Light provides high
temporal precision for neuronal
modulations.
Small molecules are advantageous for neuronal modulation due to their
structural diversity, allowing them to suit versatile targets. However,
current optochemical methods release uncaged small molecules with
uniform concentrations in the irradiation area, which lack spatial
specificity as counterpart optogenetic methods from genetic encoding
for photosensitive proteins. Photocatalysis provides spatial specificity
by generating reactive species in the proximity of photocatalysts.
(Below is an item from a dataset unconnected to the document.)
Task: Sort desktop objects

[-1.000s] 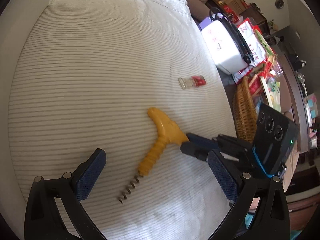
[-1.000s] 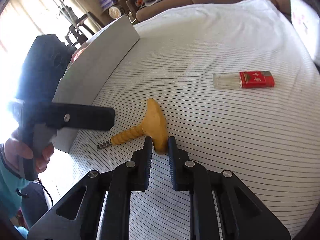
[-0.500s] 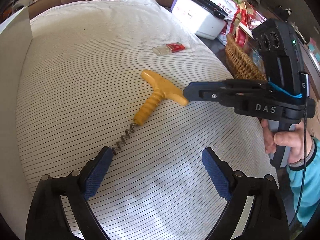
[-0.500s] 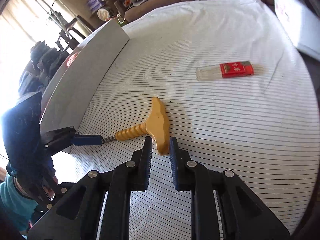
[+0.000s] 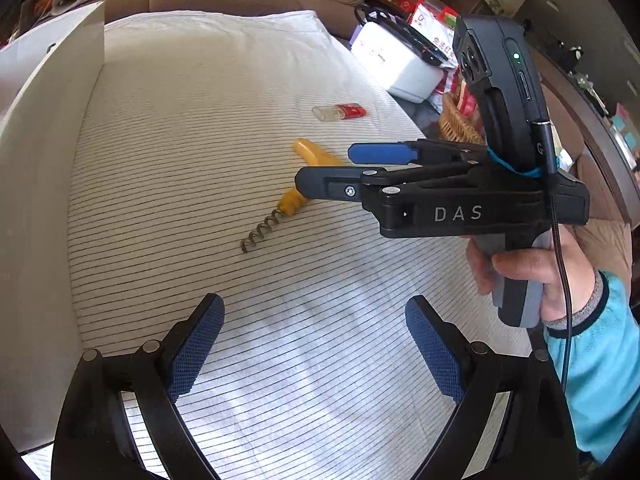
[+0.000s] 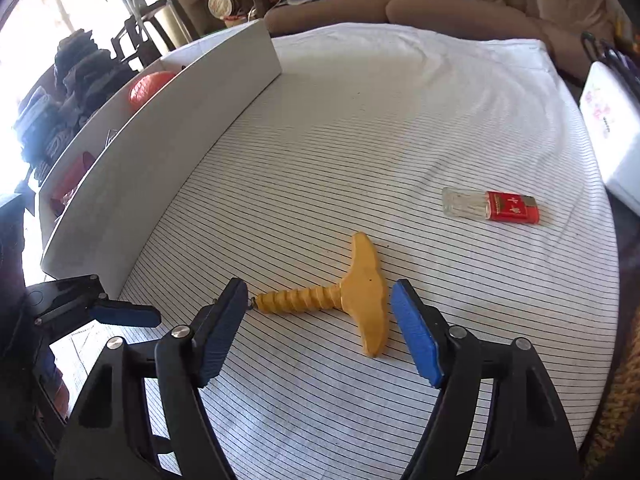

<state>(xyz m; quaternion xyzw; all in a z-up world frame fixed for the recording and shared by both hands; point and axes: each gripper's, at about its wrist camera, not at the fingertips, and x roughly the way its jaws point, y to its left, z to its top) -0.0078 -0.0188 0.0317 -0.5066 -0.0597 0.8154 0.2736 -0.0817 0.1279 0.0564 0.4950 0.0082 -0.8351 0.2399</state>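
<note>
A yellow-handled corkscrew (image 6: 344,300) lies flat on the striped white cloth; it also shows in the left wrist view (image 5: 292,200), partly behind the right gripper. My right gripper (image 6: 320,328) is open, its blue pads on either side of the corkscrew's handle, just above it; it also shows in the left wrist view (image 5: 332,170). A red-and-clear lighter (image 6: 492,206) lies farther right, also in the left wrist view (image 5: 339,112). My left gripper (image 5: 314,346) is open and empty, nearer than the corkscrew's metal spiral (image 5: 260,230).
A white box wall (image 6: 160,152) runs along the left of the cloth, with an orange thing (image 6: 150,84) inside. A white container (image 5: 396,62) and a wicker basket (image 5: 456,122) stand off the right edge. A brown sofa (image 6: 440,8) lies beyond.
My right gripper has opened from shut and now straddles the corkscrew handle. My left gripper has pulled back from the corkscrew, staying open.
</note>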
However, current photocatalytic methods use antibody-tagged heavy-metal
photocatalysts for spatial specificity, which are unsuitable for neuronal
applications. Here, we report a genetically encoded metal-free photocatalysis
method for the optochemical modulation of neurons via deboronative
hydroxylation. The genetically encoded photocatalysts generate doxorubicin,
a mitochondrial uncoupler, and baclofen by uncaging stable organoboronate
precursors. The mitochondria, nucleus, membrane, cytosol, and ER-targeted
drug delivery are achieved by this method. The distinct signaling
pathway dissection in a single projection is enabled by the dual optogenetic
and optochemical control of synaptic transmission. The itching signaling
pathway is investigated by photocatalytic uncaging under live-mice
skin for the first time by visible light irradiation. The cell-type-specific
release of baclofen reveals the GABABR activation on NaV1.8-expressing nociceptor terminals instead of pan peripheral
sensory neurons for itch alleviation in live mice.